With this new and fascinating instrument the Baschet brothers even appeared on the “Ed Sullivan Show” (USA), an important platform for many musical artists and stars at the beginning of their careers. The Baschet brothers too made quite an inpression. Today they are counted among the greatest experts in sound techniques world-wide.

The Cristal Baschet is part of a separate new family of instruments. It is made of glass, steel, metal, and synthetic materials. Steel shafts are embedded in a metal bed, their pitch determined by metal blocks fixed to each one’s extremity (about 6 steel shafts for small Cristal Baschet sound sculptures, up to 63 for the concert Cristal). A glass rod is horizontally affixed to each steel shaft. If a glass rod is stroked with moistened fingers, the vibration is passed on to the metal. The musician can feel the vibrations directly in his hands. Several diffusers made of various materials and a tall, flame-shaped metal part transmit the vibrations into the air, creating an audible sound.

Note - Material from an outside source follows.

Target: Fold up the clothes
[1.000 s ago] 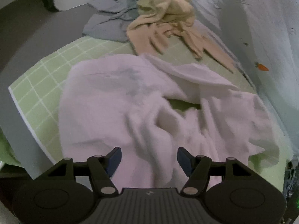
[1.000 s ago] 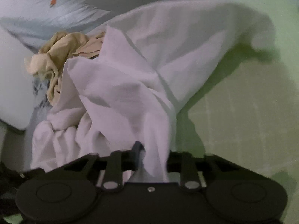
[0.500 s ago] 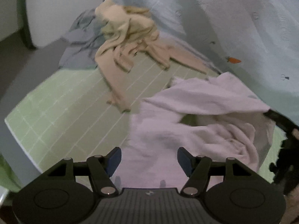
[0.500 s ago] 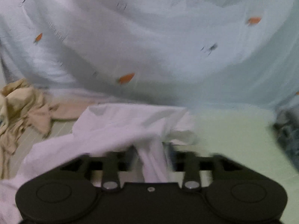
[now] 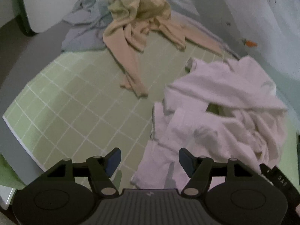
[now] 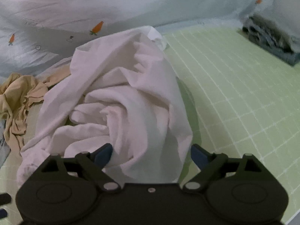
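Note:
A crumpled pale pink garment [image 5: 221, 116] lies in a heap on the green checked mat [image 5: 75, 112]. It also shows in the right wrist view [image 6: 123, 101]. My left gripper [image 5: 149, 161] is open, and a lower edge of the pink garment lies between its jaws. My right gripper [image 6: 152, 156] is open, with the pink heap bulging between its jaws. A beige garment [image 5: 135, 24] lies bunched at the back of the mat, and also shows in the right wrist view [image 6: 16, 95].
A grey-blue garment [image 5: 84, 28] lies behind the beige one. A pale blue sheet with carrot prints [image 6: 93, 9] runs along the far side. A folded dark grey-blue garment [image 6: 271, 37] sits on the mat at the right. The mat's left edge [image 5: 16, 136] is near.
My right gripper was shut on the pink garment and has opened, dropping it into a heap. My left gripper stayed open and now sits at the heap's left edge.

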Demonstrator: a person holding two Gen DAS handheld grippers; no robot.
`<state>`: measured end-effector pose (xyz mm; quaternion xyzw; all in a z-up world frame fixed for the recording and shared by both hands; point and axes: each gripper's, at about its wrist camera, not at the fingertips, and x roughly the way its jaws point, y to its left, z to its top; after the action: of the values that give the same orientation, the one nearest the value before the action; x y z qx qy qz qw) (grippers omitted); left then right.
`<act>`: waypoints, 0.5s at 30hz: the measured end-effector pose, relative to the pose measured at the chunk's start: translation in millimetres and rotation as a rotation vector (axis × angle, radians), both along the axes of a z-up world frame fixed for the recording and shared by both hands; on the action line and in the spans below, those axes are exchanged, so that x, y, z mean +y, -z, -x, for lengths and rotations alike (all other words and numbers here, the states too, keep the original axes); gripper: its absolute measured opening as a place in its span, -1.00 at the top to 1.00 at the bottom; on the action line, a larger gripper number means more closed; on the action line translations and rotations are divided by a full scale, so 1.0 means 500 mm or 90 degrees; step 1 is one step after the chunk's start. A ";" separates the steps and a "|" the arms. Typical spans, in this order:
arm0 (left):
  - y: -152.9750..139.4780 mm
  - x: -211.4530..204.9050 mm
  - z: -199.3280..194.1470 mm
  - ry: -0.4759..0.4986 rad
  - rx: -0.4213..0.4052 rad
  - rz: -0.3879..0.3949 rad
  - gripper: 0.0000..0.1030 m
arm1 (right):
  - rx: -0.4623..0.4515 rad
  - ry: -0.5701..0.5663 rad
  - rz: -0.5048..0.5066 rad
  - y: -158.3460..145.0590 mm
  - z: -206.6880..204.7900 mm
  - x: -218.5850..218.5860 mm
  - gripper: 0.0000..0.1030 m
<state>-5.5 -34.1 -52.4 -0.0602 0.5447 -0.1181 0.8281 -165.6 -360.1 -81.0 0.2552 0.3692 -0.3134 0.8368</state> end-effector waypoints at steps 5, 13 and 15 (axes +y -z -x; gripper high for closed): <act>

To the present day, the Baschet brothers strive to perfect their instrument in regard to its extraordinary sound as well as its outer form. Its distinctive, purely acoustic sound opens up a variety of musical avenues and creates a fascinating listening experience. – Those who have not had an opportunity to hear and see the Cristal Baschet truly have missed something.

The Sound Structures

In addition to the Cristal Baschet, the Baschet brothers have developed a great number of percussion instruments. These so-called “sound structures” are used in several hundered music schools, mainly in France, in the musical field as well as in educational work. But on an international scale, too, artists and musical formations like to use theses unusual instruments for their performances.